Items from a data source
┏━━

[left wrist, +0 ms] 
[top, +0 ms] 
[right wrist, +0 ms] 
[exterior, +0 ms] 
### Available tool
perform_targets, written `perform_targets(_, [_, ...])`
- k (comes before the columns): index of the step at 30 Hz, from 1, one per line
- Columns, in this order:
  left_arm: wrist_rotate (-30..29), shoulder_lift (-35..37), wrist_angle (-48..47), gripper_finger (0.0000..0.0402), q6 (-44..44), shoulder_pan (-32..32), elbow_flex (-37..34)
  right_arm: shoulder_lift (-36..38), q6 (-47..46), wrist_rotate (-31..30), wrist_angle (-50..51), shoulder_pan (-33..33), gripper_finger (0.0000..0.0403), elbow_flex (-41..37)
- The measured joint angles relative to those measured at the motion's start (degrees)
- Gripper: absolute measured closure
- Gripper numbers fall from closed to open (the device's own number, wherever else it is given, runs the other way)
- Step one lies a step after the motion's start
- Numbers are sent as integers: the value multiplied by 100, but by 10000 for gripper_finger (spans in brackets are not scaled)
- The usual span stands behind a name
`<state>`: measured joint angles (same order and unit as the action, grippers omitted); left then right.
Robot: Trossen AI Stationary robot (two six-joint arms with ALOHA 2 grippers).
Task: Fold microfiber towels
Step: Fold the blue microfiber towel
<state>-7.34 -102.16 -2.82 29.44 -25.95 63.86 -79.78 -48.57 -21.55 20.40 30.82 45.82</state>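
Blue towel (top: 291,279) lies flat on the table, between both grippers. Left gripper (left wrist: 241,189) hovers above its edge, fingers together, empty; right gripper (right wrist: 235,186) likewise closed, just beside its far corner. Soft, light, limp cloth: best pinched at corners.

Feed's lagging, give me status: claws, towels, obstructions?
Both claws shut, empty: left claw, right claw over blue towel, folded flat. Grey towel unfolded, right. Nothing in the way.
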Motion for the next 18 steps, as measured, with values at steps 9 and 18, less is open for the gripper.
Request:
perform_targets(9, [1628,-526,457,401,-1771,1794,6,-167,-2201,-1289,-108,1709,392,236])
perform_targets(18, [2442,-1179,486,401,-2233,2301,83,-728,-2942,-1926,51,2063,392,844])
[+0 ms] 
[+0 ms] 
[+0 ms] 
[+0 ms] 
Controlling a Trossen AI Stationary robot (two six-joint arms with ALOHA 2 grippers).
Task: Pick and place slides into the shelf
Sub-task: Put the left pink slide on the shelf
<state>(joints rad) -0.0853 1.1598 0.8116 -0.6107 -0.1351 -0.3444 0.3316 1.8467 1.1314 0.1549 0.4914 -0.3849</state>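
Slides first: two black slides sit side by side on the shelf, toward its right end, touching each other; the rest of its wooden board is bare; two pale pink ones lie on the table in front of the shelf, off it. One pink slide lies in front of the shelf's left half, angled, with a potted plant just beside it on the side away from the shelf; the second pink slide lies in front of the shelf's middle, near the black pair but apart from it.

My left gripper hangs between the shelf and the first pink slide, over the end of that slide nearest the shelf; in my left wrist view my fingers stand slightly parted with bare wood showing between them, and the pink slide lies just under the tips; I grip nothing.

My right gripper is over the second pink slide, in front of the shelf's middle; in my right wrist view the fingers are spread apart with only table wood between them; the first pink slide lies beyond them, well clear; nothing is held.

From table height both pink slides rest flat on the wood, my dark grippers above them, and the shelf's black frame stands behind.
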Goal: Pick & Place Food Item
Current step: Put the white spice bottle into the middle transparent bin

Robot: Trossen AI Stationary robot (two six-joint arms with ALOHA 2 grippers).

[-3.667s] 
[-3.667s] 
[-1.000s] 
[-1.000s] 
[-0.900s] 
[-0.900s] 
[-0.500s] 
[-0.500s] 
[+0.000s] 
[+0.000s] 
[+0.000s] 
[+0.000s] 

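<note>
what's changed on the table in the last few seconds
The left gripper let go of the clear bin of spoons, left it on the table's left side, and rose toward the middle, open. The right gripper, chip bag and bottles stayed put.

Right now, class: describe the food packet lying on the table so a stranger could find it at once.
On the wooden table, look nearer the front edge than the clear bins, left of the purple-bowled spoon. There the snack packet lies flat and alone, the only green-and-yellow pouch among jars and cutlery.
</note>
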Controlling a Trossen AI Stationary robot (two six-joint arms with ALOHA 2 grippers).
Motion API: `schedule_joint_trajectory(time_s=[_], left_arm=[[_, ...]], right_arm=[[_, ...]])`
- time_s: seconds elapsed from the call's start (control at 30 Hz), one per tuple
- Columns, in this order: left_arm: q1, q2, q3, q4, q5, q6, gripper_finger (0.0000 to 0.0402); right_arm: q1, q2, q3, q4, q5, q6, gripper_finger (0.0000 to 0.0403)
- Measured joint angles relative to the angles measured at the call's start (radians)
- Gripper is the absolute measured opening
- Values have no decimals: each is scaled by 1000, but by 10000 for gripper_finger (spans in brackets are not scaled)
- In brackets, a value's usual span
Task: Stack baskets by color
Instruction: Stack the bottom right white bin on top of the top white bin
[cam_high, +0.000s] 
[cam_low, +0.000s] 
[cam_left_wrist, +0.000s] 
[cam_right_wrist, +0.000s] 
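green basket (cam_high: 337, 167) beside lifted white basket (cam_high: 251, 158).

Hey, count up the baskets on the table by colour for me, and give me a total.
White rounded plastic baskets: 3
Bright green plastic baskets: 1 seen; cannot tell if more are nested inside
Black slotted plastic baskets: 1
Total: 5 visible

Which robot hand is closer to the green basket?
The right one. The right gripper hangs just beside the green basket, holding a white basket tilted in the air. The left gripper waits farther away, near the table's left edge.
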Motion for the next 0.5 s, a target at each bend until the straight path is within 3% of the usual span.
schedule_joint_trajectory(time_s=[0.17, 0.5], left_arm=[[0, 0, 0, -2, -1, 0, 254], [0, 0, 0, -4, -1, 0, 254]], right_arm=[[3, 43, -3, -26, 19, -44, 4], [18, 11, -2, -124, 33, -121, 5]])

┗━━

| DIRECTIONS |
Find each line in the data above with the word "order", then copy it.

| EXPECTED ANSWER |
- Columns, in this order:
`<state>`: measured joint angles (same order and unit as the action, grippers omitted); left then right.
- Columns, in this order: left_arm: q1, q2, q3, q4, q5, q6, gripper_finger (0.0000 to 0.0402); right_arm: q1, q2, q3, q4, q5, q6, gripper_finger (0.0000 to 0.0403)

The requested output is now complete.